Depois, Gary Ridgway foi enviado para o Vietnã, assim que concluiu o ensino médio. Ao retornar da guerra, conseguiu um emprego de pintor de caminhões, emprego aquele que manteve por cerca de 30 anos. Casou-se por três vezes. Tornou-se um religioso fanático. Entretanto, sempre foi cliente frequente de prostitutas, que vieram a se tornar suas vítimas preferenciais, pois ele tinha impulso sexual insaciável (aliás, ele passou muito tempo com prostitutas enquanto servia nas forças armadas). Garry contraiu inclusive gonorreia. Em que pese irado com isso, não usava qualquer tipo de proteção.
A chave literalmente virou em meados de julho de 1982, quando o primeiro corpo foi encontrado flutuando no Green River no condado de King, em Washington. Na ocasião, a vítima era Wendy Lee Coffield, de 16 anos, uma adolescente problemática que tinha experimentado poucas alegrias na vida antes de ser estrangulada até a morte com sua própria calcinha e jogada na borda rasa do rio. Era apenas o início de uma matança sem fim.
Essa selvageria perdurou por muitos anos, sendo que as vítimas eram quase sempre mulheres que variavam de 12 a 31 anos de idade; a maioria era encontrada nua, às vezes, com as unhas cortadas. Nos lugares em que os corpos eram deixados, por vezes, havia pontas de cigarros, alimentos e mapas rodoviários ao redor, bem como evidências de que alguns dos cadáveres foram abusados sexualmente.
Como foi possível identificar e prender, depois de tantos assassinatos, Gary Ridgway? Sem o DNA e as tecnologias dos dias atuais, nem uma força-tarefa criada para este fim era capaz de dar uma pronta resposta sobre a autoria desses crimes, que, à época, podia contar penas com o trabalho da Polícia para juntar pistas e perfilar o matador. O trabalho foi longo e curioso, porque a força-tarefa contou até com uma “consultoria” de um outro famoso “serial Killer”, Ted Bundy”, que, à época, já estava no corredor da morte. Porém, as “dicas” de Bandy em nada ajudaram.
Só em 30 de novembro de 2002 é que Gary Ridgway foi efetivamente preso pelos assassinatos de Marcia Chapman, Opal Mills, Cynthia Hinds e Carol Ann Christensen. A evidência foi uma combinação de DNA positiva de cada vítima para Gary. Adiante, outras tantas amostras de DNAs encontradas em vítimas distintas foram identificadas como compatíveis com o DNA de Ridgway.

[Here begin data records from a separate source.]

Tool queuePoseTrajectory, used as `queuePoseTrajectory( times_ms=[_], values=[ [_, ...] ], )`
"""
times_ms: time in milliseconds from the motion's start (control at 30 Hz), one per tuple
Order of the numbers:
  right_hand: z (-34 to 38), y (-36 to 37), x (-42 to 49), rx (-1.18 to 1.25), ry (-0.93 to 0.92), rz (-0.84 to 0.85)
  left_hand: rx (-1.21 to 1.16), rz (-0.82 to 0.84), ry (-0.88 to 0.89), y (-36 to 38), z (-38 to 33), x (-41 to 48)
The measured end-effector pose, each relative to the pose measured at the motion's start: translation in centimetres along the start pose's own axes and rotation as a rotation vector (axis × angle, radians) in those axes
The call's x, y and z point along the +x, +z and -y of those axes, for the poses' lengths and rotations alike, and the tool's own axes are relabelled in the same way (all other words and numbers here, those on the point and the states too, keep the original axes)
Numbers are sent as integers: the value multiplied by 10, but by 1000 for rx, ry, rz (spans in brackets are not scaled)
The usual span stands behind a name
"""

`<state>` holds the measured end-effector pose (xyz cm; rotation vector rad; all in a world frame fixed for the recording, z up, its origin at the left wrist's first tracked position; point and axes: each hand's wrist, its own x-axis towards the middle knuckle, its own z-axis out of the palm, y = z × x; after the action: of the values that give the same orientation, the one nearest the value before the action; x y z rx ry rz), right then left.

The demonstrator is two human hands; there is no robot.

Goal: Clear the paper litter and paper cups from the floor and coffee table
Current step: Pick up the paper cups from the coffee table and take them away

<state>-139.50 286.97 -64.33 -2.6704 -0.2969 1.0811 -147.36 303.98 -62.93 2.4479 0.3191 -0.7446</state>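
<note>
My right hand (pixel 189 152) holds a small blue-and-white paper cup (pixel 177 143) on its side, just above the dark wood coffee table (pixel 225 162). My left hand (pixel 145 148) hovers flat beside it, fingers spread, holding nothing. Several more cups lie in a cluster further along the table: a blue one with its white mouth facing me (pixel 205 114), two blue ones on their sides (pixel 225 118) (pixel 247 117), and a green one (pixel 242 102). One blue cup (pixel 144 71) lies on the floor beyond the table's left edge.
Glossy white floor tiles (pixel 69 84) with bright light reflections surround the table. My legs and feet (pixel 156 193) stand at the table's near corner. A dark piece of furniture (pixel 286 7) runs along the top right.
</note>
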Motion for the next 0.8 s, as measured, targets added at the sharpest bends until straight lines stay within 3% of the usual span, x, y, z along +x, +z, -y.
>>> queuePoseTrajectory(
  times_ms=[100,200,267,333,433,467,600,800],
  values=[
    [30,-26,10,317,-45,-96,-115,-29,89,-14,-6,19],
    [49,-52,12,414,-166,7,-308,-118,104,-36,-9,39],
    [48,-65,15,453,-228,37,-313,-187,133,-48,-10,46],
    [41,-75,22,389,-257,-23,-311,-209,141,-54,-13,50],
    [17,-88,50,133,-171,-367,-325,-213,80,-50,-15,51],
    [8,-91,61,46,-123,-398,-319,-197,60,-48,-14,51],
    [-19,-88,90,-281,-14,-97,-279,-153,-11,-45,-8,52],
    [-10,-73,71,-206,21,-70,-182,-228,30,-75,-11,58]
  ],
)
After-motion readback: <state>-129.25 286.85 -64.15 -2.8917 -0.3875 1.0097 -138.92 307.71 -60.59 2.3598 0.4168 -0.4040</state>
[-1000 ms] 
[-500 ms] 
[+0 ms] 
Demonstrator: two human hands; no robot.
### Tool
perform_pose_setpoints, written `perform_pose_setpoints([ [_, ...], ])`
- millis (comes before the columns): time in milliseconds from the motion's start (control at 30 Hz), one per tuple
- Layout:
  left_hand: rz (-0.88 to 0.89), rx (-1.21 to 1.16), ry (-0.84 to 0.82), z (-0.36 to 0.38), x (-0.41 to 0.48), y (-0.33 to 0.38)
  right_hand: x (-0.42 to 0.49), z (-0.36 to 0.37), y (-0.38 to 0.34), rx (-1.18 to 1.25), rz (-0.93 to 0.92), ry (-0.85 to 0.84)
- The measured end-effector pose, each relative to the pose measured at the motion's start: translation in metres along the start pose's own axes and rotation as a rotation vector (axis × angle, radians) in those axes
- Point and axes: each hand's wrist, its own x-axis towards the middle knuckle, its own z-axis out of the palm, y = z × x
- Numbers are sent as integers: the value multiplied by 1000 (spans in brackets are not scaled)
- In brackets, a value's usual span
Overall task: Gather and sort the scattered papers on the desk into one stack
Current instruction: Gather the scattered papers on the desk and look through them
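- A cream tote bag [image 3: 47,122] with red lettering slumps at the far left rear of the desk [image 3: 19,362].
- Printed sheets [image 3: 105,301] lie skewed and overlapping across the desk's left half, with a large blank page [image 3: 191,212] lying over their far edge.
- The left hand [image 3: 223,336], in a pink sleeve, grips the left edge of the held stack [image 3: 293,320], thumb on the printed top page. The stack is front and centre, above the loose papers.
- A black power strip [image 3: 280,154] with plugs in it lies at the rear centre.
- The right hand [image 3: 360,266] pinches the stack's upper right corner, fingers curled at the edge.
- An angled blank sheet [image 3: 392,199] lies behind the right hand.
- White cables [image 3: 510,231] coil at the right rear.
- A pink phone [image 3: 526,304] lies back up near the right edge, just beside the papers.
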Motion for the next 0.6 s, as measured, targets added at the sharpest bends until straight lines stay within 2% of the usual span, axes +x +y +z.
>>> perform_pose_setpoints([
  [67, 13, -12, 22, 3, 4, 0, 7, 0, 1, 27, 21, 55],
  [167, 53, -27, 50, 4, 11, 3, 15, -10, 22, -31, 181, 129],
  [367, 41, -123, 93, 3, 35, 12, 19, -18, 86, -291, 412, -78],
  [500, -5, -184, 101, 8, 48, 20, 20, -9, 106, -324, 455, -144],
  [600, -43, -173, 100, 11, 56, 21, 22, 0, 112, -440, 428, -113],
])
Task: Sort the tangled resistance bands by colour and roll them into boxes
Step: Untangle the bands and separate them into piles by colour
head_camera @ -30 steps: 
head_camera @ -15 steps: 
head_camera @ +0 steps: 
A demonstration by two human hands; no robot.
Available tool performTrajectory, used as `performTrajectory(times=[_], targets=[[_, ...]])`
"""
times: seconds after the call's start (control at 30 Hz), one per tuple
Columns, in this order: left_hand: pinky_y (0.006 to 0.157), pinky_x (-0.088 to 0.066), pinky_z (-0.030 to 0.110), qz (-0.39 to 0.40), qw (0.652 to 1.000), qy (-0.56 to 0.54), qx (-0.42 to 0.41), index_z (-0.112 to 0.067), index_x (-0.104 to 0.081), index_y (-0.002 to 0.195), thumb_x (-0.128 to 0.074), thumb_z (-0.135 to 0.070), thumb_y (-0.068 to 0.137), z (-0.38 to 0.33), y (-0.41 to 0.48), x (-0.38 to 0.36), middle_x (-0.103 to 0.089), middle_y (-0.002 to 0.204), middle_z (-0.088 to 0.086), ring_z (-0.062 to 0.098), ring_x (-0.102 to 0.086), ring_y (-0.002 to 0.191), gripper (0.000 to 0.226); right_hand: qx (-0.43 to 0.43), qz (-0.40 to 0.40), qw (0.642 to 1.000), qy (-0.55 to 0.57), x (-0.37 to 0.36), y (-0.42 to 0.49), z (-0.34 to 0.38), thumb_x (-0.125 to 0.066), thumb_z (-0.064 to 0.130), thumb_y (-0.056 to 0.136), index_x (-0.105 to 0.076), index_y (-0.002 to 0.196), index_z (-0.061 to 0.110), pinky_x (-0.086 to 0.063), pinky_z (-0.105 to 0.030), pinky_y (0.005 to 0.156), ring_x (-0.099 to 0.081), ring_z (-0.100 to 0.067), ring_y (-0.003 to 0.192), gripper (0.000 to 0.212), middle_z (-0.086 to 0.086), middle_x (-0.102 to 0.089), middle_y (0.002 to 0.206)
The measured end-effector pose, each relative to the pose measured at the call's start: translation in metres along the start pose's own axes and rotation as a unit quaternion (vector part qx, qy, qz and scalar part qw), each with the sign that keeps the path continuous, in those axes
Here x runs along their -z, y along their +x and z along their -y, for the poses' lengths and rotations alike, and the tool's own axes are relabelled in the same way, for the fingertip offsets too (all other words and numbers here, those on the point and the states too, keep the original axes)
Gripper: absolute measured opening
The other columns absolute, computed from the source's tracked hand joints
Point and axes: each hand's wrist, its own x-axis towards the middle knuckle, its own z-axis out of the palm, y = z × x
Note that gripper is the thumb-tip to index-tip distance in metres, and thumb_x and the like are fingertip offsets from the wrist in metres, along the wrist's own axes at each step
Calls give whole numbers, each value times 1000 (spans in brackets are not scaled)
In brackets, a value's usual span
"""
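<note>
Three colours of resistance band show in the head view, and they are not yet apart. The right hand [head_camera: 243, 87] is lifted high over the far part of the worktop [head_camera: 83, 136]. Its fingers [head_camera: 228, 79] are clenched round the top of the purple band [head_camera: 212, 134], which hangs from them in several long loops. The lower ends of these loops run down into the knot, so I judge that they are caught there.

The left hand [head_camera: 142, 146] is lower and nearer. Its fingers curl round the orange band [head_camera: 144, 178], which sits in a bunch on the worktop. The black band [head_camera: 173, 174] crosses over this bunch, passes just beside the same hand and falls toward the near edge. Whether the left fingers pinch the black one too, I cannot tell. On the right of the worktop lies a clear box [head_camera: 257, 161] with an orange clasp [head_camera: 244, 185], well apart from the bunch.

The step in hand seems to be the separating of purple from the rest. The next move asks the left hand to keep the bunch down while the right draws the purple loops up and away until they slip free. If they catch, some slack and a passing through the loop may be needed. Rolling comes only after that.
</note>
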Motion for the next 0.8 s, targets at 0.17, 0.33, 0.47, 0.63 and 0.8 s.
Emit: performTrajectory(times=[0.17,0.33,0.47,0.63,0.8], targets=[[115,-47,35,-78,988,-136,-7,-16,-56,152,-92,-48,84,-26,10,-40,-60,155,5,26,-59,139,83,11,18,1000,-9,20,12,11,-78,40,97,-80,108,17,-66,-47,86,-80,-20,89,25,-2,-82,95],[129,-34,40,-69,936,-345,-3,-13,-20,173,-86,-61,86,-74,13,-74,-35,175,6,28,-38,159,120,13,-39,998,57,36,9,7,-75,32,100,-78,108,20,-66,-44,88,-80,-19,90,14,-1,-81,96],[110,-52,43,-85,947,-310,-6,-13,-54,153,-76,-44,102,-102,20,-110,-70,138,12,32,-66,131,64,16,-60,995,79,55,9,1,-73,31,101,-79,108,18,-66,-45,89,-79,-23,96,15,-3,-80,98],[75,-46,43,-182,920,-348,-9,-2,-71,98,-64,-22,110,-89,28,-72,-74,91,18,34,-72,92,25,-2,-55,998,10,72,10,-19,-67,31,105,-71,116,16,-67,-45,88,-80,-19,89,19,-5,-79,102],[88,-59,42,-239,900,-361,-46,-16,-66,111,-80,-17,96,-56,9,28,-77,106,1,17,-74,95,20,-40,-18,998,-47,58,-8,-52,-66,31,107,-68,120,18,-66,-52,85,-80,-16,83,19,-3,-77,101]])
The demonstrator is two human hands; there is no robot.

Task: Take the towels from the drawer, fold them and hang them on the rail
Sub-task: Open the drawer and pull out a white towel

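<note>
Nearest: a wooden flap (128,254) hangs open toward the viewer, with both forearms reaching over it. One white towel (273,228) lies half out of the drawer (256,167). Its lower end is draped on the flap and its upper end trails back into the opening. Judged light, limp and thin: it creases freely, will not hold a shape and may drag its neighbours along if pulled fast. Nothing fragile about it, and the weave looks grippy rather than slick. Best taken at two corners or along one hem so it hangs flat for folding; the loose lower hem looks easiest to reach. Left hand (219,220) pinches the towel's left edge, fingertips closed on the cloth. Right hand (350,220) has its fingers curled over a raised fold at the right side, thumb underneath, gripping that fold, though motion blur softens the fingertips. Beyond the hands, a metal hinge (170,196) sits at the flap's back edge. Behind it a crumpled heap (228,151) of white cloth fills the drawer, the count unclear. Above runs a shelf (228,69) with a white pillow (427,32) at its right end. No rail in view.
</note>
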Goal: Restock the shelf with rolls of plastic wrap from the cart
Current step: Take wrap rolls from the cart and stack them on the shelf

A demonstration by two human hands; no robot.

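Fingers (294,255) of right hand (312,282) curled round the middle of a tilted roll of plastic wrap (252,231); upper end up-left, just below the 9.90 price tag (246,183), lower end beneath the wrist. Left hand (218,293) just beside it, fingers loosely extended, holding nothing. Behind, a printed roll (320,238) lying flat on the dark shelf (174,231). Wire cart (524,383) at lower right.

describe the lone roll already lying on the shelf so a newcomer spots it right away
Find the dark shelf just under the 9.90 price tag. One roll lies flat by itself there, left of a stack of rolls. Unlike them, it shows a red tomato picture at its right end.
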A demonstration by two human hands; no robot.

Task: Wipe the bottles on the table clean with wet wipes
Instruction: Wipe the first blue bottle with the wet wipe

Some-se a isso que a Polícia ouviu as ex-esposas do assassino de Green River, além de velhas namoradas, vindo a descobrir que Garry havia levado uma namorada para piqueniques e sexo ao ar livre em várias áreas que ele usara para agrupar os corpos de suas vítimas.
Como Ridgway sabia que pegaria a pena de morte, resolveu negociar com as autoridades, a fim de evitá-la, confessando 49 homicídios, esclarecendo como as vítimas foram mortas e onde estavam os seus corpos. Foi sentenciado a 480 anos de prisão, sem possibilidade de liberdade condicional.
Ficam, aqui, duas perguntas: 1) O quanto dessa pena essa pessoa iria cumprir, se os casos tivessem ocorrido no Brasil; e, 2) Por que, a sanha homicida, desaparece, quando um delinquente assim é preso? Este é o remédio?